Don't ask me how, it just happens. But what this does is it gives you fault and resource isolation. So if you have a particularly crashy plug-in, and it crashes, it doesn't take Safari down with it. Also if the plug-in is particularly memory hungry, it doesn't take up resources when it's not needed. It can just go away and come back, and this is all made possible through our launch on demand model.

So let's see a demo of this.

[ Silence ]

So here we have content on a web page that requires a plug-in, in this case the QuickTime plug-in. So start playing.

... helpful Mac geniuses. Must be so great to have a real person you can go to when you need help.

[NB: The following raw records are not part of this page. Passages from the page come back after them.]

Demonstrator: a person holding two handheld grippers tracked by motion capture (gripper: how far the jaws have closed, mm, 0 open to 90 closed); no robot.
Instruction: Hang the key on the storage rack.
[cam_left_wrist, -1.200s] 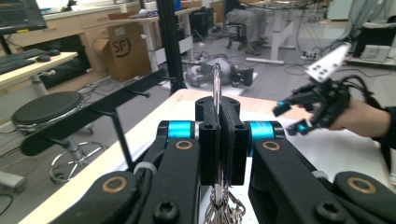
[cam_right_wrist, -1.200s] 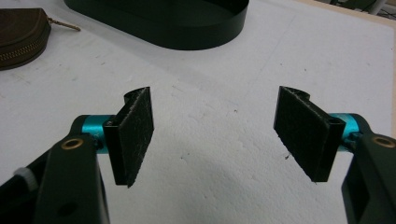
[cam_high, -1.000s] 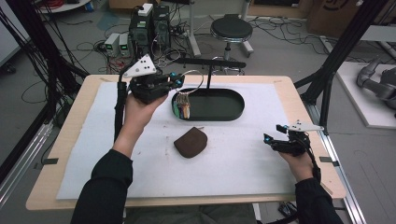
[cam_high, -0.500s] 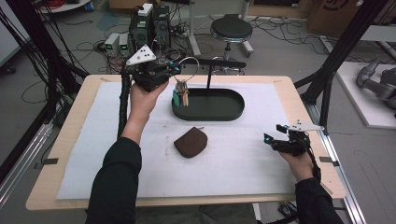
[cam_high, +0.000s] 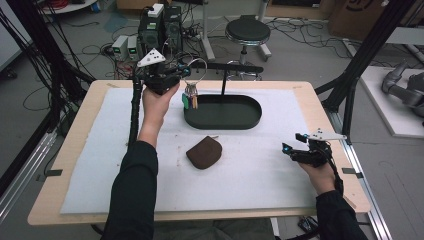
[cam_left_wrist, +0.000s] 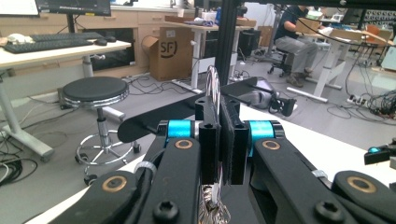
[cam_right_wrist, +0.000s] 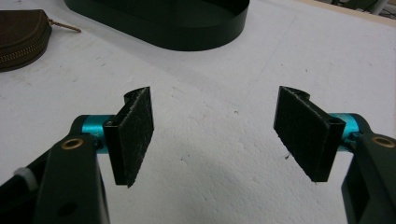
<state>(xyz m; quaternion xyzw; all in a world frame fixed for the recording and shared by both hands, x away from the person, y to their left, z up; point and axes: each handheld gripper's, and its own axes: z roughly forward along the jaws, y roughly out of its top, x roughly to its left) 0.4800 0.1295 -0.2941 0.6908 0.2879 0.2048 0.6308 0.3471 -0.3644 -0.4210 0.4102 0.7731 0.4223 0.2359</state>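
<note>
Left gripper (cam_high: 186, 75) pinches the key ring (cam_high: 196, 70) between closed jaws, keys (cam_high: 190, 100) dangling below; just beyond stands the hook stand (cam_high: 235, 67) over its black tray (cam_high: 222, 120). A swinging ring could miss the bar and drop. Right gripper (cam_high: 290, 148) rests open, well apart.

Shiny metal key ring (cam_high: 196, 70), matt black tray (cam_high: 252, 117), brown cloth pouch (cam_high: 204, 152)
</note>
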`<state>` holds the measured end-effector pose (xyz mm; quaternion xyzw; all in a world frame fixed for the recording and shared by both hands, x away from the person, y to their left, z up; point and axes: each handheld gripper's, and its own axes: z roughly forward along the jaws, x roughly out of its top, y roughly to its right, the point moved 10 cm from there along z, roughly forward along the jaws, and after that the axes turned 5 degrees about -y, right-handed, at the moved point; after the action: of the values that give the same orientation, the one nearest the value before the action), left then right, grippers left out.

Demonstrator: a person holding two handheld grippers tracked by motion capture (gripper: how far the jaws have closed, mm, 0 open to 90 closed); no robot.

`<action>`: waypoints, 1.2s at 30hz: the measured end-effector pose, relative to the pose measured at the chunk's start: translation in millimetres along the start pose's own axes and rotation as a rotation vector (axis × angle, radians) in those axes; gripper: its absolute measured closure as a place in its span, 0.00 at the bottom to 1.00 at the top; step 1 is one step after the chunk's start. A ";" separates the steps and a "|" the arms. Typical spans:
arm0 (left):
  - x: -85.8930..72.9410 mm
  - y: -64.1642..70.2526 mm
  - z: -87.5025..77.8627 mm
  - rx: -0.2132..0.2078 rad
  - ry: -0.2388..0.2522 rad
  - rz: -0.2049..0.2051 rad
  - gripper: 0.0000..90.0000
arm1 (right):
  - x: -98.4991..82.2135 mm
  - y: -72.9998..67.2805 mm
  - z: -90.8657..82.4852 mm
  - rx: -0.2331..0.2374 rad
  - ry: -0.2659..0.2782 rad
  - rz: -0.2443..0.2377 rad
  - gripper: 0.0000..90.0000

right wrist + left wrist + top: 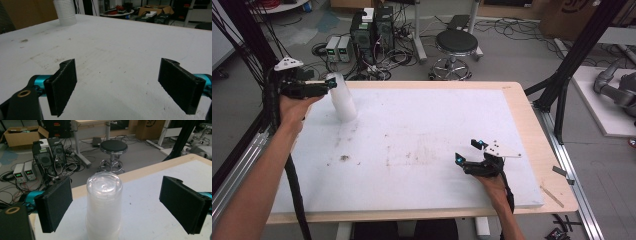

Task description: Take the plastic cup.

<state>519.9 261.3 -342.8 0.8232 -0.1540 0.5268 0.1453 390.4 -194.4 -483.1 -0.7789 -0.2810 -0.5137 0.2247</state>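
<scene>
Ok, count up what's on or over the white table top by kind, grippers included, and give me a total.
Stacks of clear plastic cups: 1, standing upside down at the far left corner
Handheld grippers: 2, left gripper open around the stack, right gripper open over the bare white table top
Total: 3

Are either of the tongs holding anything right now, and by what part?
Nothing is held. The left tongs are open, jaws either side of the stack of clear cups near its top without touching. The right tongs are open over the white tabletop.
</scene>
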 end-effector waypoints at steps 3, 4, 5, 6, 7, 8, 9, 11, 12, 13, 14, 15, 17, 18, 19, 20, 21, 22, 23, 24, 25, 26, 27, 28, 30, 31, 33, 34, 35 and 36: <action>4.0 -1.4 7.8 -0.006 -0.028 0.000 0.12 | -0.2 -0.1 0.1 0.000 -0.003 0.002 0.17; 6.1 -1.3 11.3 -0.011 -0.033 -0.001 0.12 | -0.2 0.0 0.1 -0.001 -0.003 0.002 0.17; 7.3 -1.5 14.1 -0.014 -0.036 0.000 0.12 | -0.2 0.3 0.2 -0.005 -0.003 0.001 0.17; 7.1 -1.8 17.6 -0.014 -0.050 -0.002 0.12 | -0.2 0.2 0.3 -0.004 -0.004 0.001 0.17; 6.5 -2.6 20.8 -0.010 -0.064 -0.001 0.12 | -0.4 0.0 0.7 -0.003 -0.007 0.003 0.17; 6.3 -3.6 23.1 -0.006 -0.071 -0.003 0.12 | -0.4 0.0 0.7 -0.003 -0.007 0.003 0.17; 6.6 -5.0 26.8 -0.004 -0.075 -0.012 0.12 | -0.4 0.0 0.6 -0.002 -0.007 0.003 0.17; 6.2 -6.9 31.2 -0.002 -0.088 -0.013 0.12 | -0.3 0.3 0.2 -0.005 -0.005 0.002 0.17; 6.1 -7.5 33.6 -0.001 -0.092 -0.018 0.12 | -0.3 0.3 0.2 -0.005 -0.005 0.002 0.17; 5.5 -8.0 36.6 -0.001 -0.101 -0.020 0.12 | -0.3 0.5 0.2 -0.005 -0.004 0.003 0.17; 5.2 -8.2 38.5 0.001 -0.106 -0.022 0.12 | -0.3 0.5 0.2 -0.005 -0.004 0.003 0.17; 4.6 -8.2 41.1 0.002 -0.111 -0.022 0.12 | -0.4 0.1 0.6 -0.002 -0.007 0.005 0.17; 2.9 -8.7 44.7 0.007 -0.118 -0.027 0.12 | -0.4 0.2 0.6 -0.003 -0.008 0.005 0.17; 0.7 -8.7 47.8 0.007 -0.130 -0.026 0.12 | -0.4 0.3 0.4 -0.003 -0.007 0.007 0.17; -1.7 -8.8 50.4 0.009 -0.144 -0.023 0.12 | -0.2 0.7 0.5 -0.003 -0.005 0.006 0.17; -3.3 -9.0 52.1 0.007 -0.154 -0.020 0.12 | -0.5 0.7 0.3 -0.004 -0.007 0.010 0.17; -5.3 -8.9 54.5 0.010 -0.165 -0.022 0.12 | -0.5 0.7 0.3 -0.004 -0.007 0.010 0.17; -7.0 -8.3 57.4 0.011 -0.173 -0.020 0.12 | -0.2 1.1 0.4 -0.003 -0.004 0.008 0.17; -9.0 -7.1 61.1 0.008 -0.183 -0.013 0.13 | -0.3 0.9 0.3 0.000 -0.004 0.011 0.17; -9.0 -7.1 61.1 0.008 -0.183 -0.013 0.13 | -0.3 0.9 0.3 0.000 -0.004 0.011 0.17; -10.6 -7.0 63.6 0.013 -0.191 -0.010 0.13 | -0.1 1.1 0.2 0.001 -0.002 0.013 0.17; -11.6 -7.1 65.0 0.014 -0.195 -0.008 0.13 | -0.1 1.1 0.2 0.002 -0.003 0.013 0.17; -12.9 -7.2 67.0 0.015 -0.200 -0.011 0.13 | -0.1 1.0 0.2 0.004 -0.003 0.014 0.17; -15.8 -8.7 70.0 0.024 -0.214 -0.010 0.13 | -0.2 1.1 0.1 0.004 -0.004 0.016 0.17; -17.0 -9.2 71.4 0.026 -0.218 -0.014 0.13 | -0.1 1.3 0.3 0.005 -0.002 0.015 0.17; -19.3 -9.6 74.2 0.027 -0.227 -0.014 0.13 | -0.2 1.4 0.1 0.005 -0.003 0.015 0.17; -20.5 -10.0 75.4 0.029 -0.233 -0.014 0.13 | -0.2 1.5 0.1 0.006 -0.003 0.018 0.17; -21.6 -10.2 76.5 0.033 -0.238 -0.019 0.13 | 0.0 1.2 0.1 0.008 -0.001 0.022 0.17; -23.3 -10.0 78.4 0.029 -0.244 -0.022 0.14 | 0.0 1.0 0.0 0.009 -0.002 0.025 0.17; -24.2 -9.6 79.2 0.025 -0.248 -0.021 0.14 | -0.1 1.2 -0.1 0.009 -0.002 0.024 0.17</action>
<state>579.3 240.7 -397.6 0.8854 -0.1557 0.4212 0.1202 391.1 -195.4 -483.2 -0.7817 -0.2740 -0.5090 0.2341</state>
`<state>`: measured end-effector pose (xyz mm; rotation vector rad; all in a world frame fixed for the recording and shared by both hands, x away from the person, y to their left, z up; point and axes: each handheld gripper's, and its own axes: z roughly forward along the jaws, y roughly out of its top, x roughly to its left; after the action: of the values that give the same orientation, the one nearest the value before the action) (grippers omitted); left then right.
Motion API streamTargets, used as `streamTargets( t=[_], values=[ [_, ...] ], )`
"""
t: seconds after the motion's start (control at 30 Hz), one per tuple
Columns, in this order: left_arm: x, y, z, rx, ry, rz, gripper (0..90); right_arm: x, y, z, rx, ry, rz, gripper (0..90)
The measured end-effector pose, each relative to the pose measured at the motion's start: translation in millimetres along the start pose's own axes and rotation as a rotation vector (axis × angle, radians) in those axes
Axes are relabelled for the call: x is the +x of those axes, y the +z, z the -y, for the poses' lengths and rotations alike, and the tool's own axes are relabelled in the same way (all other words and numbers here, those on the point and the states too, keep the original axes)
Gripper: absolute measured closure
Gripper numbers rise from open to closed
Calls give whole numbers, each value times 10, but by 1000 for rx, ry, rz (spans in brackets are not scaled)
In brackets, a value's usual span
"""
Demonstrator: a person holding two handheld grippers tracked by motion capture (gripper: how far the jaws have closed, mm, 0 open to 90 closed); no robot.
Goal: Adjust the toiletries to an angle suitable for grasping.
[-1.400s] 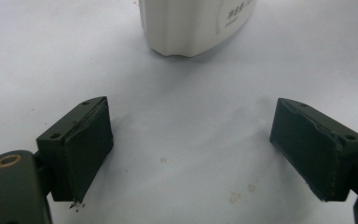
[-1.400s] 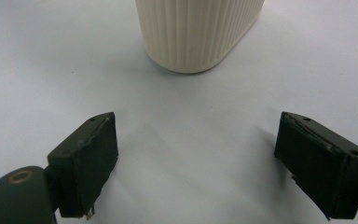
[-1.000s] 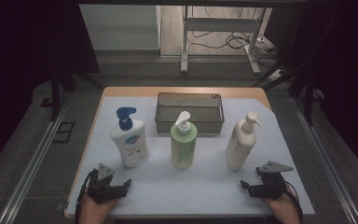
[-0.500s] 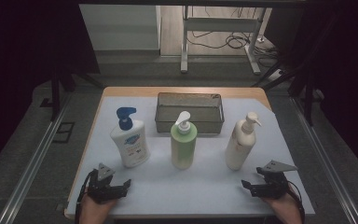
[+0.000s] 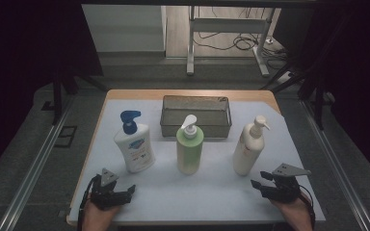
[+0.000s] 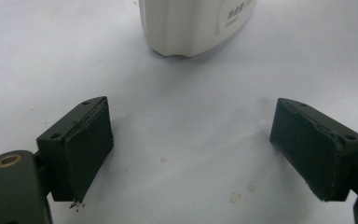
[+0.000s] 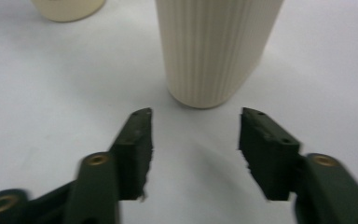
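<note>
behind the bottles you have a metal mesh basket (image 5: 196, 115) at the far side of the white table (image 5: 289, 144); past it, a grey frame stand (image 5: 191, 45) and cables (image 5: 231, 43) on the floor.

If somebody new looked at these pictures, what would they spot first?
Three tall pump bottles in a row mid-table: a white bottle with a blue pump at left, a green bottle in the middle, a cream ribbed bottle at right. Behind them sits a grey wire-mesh basket.
</note>
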<state>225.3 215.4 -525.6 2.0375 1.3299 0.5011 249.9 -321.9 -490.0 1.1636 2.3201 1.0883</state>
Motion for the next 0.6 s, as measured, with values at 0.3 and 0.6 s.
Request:
streamTargets(
  t=[0.3,0.6],
  values=[
    [0,0,0,0,0,0,126,79,43,-95,-8,-20,-44,667],
    [1,0,1,0,0,0,126,162,114,-158,6,-35,-49,758]
  ],
)
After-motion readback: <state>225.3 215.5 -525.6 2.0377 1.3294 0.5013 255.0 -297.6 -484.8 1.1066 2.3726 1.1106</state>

What, is that different for you?

Well...

And we can see that in Activity Monitor we have this process here, no there. WebKit plug-in agent, and that hosts all of the plug-ins.

And so here we have the QuickTime plug-in for Safari, and that's running as PID 806. So let's simulate a crash.

I'm a Mac.

And I'm a PC.

And I'm a Mac genius.

Ah, incredibly helpful Mac geniuses. Must be so great to have a real person you can go to when you need help.

What, is that different for you?

Well... customer care representative.

Yeah hi... We'll be seeing you...

Uh-oh, there was a crash. But Safari is not affected; it just got the little plug-in guy, all done through launch on demand.

[ Applause ]

So... let's wrap up. What did we cover today? We covered the basics of launchd's philosophy, our virtual process model, launch on demand, all that fun stuff. We covered how daemons and agents can interact, and how you can leverage those interactions when designing your architecture. And finally we covered what's been added in Snow Leopard -- the flat per user name space, new launchctl subcommands, WebKit plug-in hosting. So for more information we have a mailing list, which I assure you we check.

It's Launchd-Dev if you have questions, we're happy to answer. Launchd is also open source, it's under the Apache license so you can take a look at the source yourself, and if you really want, submit a patch. We're happy to take fixes, and for documentation we have the launchd man page in section 8. The launchd.plist command page in section 5, and the launchctl man page in section 1. And there's also header doc about all the ServiceManagement API's we talked about in the ServiceManagement Framework's header. So check that out.